While rare, ketolide (telithromycin)-resistant strains have been isolated worldwide Citation[34,35]. Inducible resistance to both ketolides and macrolides is by energy-dependent drug efflux and through rRNA methylation Citation[36-38]. Efflux is particularly important in gram-negative resistance Citation[39,40]. Interestingly, the molecular details of resistance induction by ketolides differ from those by macrolides; ketolides stimulate a novel ribosomal frameshift Citation[41].
Unlike macrolides, which are considered time-dependent killers, ketolides show concentration-dependent killing Citation[41]. Due to their cidality, they have a long (3 – 6 h) post-antibiotic effect, both properties stemming from their mechanism of action: derailing, rather than stalling protein synthesis.
Like macrolides, ketolides also inhibit the synthesis of proinflammatory cytokines (TNF, IL-1β, IFNγ) and have anti-inflammatory/immunomodulatory properties that may be beneficial to CAP patients Citation[42-46].
3. Pharmacokinetics, metabolism, clinical trials
Ketolides have extensive tissue distribution relative to serum and excellent pharmacokinetics allowing once daily dose administration Citation[47-49]. Similarly to the parent compound erythromycin, they are primarily metabolized in the liver by the cytochrome P450 enzyme system, specifically the CYP 3A4 superfamily. They are eliminated by a combination of biliary, hepatic and urinary excretion. CYP3A enzymes metabolize many common drugs, such as atorvastatin (Lipitor®), and can be induced or inhibited by certain drugs, such as dexamethasone (Decadron®). Thus, ketolides have a high potential for clinically significant drug−drug interactions. In addition, they (telithromycin) decrease protein levels, and thereby activity, of CYP1A2 and CYP3A2, the result being decreased metabolic clearance of the common asthma drug theophylline Citation[50].

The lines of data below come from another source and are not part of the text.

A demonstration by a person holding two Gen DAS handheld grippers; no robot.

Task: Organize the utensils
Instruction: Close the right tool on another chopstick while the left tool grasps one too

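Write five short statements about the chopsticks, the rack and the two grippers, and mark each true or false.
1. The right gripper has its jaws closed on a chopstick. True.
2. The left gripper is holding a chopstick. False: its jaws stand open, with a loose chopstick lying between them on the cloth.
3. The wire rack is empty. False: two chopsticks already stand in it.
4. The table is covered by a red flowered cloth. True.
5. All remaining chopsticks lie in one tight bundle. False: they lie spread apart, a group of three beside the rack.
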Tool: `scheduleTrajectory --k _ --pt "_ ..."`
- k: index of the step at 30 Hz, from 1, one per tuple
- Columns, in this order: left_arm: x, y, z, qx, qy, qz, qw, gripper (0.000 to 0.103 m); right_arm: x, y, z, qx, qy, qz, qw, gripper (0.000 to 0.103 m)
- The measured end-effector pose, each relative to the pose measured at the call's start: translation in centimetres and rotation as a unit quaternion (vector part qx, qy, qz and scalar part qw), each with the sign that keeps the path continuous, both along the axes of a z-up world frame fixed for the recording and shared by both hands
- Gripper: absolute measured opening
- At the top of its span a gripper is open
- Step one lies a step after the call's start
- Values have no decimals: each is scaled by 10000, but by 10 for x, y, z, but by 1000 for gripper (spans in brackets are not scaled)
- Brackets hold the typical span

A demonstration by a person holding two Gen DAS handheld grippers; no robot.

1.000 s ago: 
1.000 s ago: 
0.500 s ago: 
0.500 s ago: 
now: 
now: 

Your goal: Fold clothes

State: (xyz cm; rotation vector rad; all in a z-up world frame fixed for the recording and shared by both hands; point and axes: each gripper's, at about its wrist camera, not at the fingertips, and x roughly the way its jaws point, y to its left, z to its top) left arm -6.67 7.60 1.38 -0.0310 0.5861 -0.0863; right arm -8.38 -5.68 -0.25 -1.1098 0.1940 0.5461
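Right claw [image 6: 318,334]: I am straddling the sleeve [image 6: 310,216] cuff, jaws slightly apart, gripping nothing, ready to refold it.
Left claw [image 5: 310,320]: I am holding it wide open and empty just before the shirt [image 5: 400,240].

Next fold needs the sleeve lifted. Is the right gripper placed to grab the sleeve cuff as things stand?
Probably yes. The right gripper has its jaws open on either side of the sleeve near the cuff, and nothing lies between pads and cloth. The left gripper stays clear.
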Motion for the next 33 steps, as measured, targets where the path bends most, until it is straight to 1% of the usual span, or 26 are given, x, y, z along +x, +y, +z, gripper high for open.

Clinical trials of ketolides have focused on respiratory infections, primarily CAP. Telithromycin was found to be non-inferior to trovafloxacin and clarithromycin Citation[51,52], cethromycin to clarithromycin Citation[53] and solithromycin to levofloxacin Citation[54]. There is no clinical information on modithromycin, and its development status is uncertain.
4. Adverse effects, future prospects
Like first- and second-generation macrolides, ketolides produce mild gastrointestinal effects: diarrhea, nausea, abdominal pain, vomiting. Some (telithromycin, cethromycin) also cause QT interval prolongation that could lead to irregular heart rhythm in patients with preexisting conditions. The cardiac effects, while serious, are predictable, and at-risk patients can be identified and given alternative treatments. Some (telithromycin) reportedly inhibit nicotinic acetylcholine receptors thereby blocking neuromuscular transmission and exacerbating myasthenia gravis Citation[55]. There is also a single report of an anaphylactoid reaction in a patient, not allergic to erythromycin or azithromycin, after treatment with a single dose of telithromycin Citation[56]. Other potential adverse effects, alluded earlier, stem from drug−drug interactions with common drugs due to ketolide metabolism by the cytochrome P450 enzyme system (CYP 3A4).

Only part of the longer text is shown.